* [Exercise objective]:
Once you reach the line that holds "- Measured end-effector" in the listing below, output it and every line after it through the line that holds "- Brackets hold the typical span", word for word.
***** Available data *****
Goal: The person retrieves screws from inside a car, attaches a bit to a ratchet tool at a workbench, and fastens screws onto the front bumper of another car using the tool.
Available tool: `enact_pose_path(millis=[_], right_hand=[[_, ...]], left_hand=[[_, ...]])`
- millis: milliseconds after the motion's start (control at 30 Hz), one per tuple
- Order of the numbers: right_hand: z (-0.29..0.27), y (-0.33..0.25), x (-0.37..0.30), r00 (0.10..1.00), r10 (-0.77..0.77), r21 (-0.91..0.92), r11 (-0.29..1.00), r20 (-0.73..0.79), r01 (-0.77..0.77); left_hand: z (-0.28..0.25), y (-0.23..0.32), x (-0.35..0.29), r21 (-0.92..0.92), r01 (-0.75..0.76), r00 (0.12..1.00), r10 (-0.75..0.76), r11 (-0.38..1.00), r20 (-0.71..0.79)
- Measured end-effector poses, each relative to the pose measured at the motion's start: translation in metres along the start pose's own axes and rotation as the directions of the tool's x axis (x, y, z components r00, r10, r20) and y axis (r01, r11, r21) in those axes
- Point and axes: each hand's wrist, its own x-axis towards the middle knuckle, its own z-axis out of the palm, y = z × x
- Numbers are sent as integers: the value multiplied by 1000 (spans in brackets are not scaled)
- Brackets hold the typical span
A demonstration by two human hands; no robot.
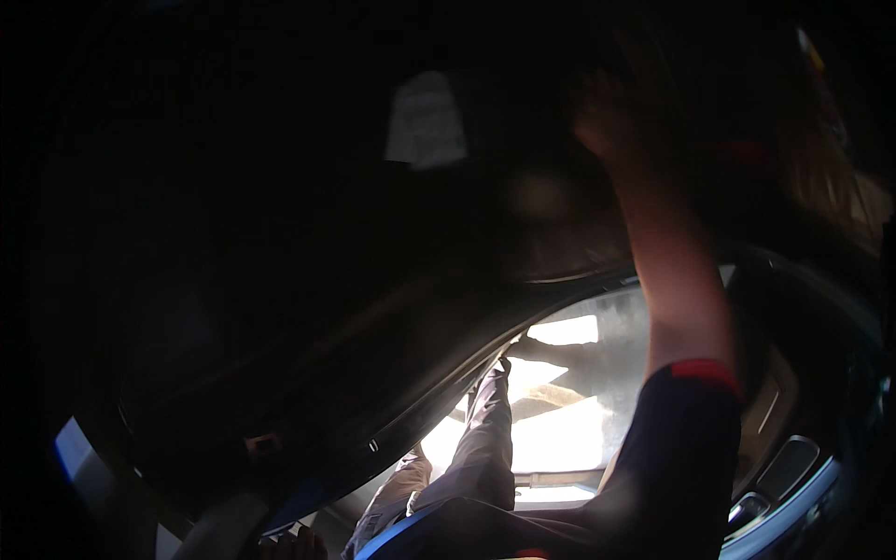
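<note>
My right arm, in a dark short sleeve with a red cuff, stretches up into a deep shadowed space, which looks like a vehicle's interior. At its end my right hand [602,117] is dim and smeared, its fingers lost in the dark. Whether it touches or holds anything does not show. A pale four-sided patch [427,121], perhaps paper or a lit spot, stands out to the left of this hand. Low at the bottom edge, a few dark fingers of what seems to be my left hand [303,543] show faintly, mostly hidden in shadow.
Below the dark curved edge [551,299], sunlit ground [560,434] shows around my trousered legs [481,439]. A curved panel with a blue rim [812,504] and a dark rounded inset [789,467] stands at the lower right. A small reddish-brown rectangle [262,444] sits lower left.
</note>
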Motion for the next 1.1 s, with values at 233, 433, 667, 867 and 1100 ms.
enact_pose_path(millis=[233, 433, 667, 867, 1100], right_hand=[[-25, 35, 8, 985, -115, 981, 158, 131, -112], [-26, 47, 12, 957, -243, 987, 56, 161, -152], [1, 52, 23, 888, -299, 853, -292, 349, -433], [55, 87, 8, 852, -509, -695, -656, 119, -295], [-29, 172, -21, 631, -617, -873, -426, 471, 235]], left_hand=[[0, 1, -5, -4, -11, 1000, 11, 1000, -6], [4, 4, -13, 0, -2, 1000, 2, 1000, -30], [-4, 8, -16, 9, 2, 1000, -2, 1000, -6], [-10, 11, -24, 9, 22, 1000, -22, 1000, 0], [-19, 20, -25, 19, 28, 999, -28, 999, 17]])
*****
* [Final answer]:
- Measured end-effector poses, each relative to the pose measured at the motion's start: translation in metres along the start pose's own axes and rotation as the directions of the tool's x axis (x, y, z components r00, r10, r20) and y axis (r01, r11, r21) in those axes
- Point and axes: each hand's wrist, its own x-axis towards the middle knuckle, its own z-axis out of the palm, y = z × x
- Numbers are sent as integers: the value multiplied by 1000 (spans in brackets are not scaled)
- Brackets hold the typical span

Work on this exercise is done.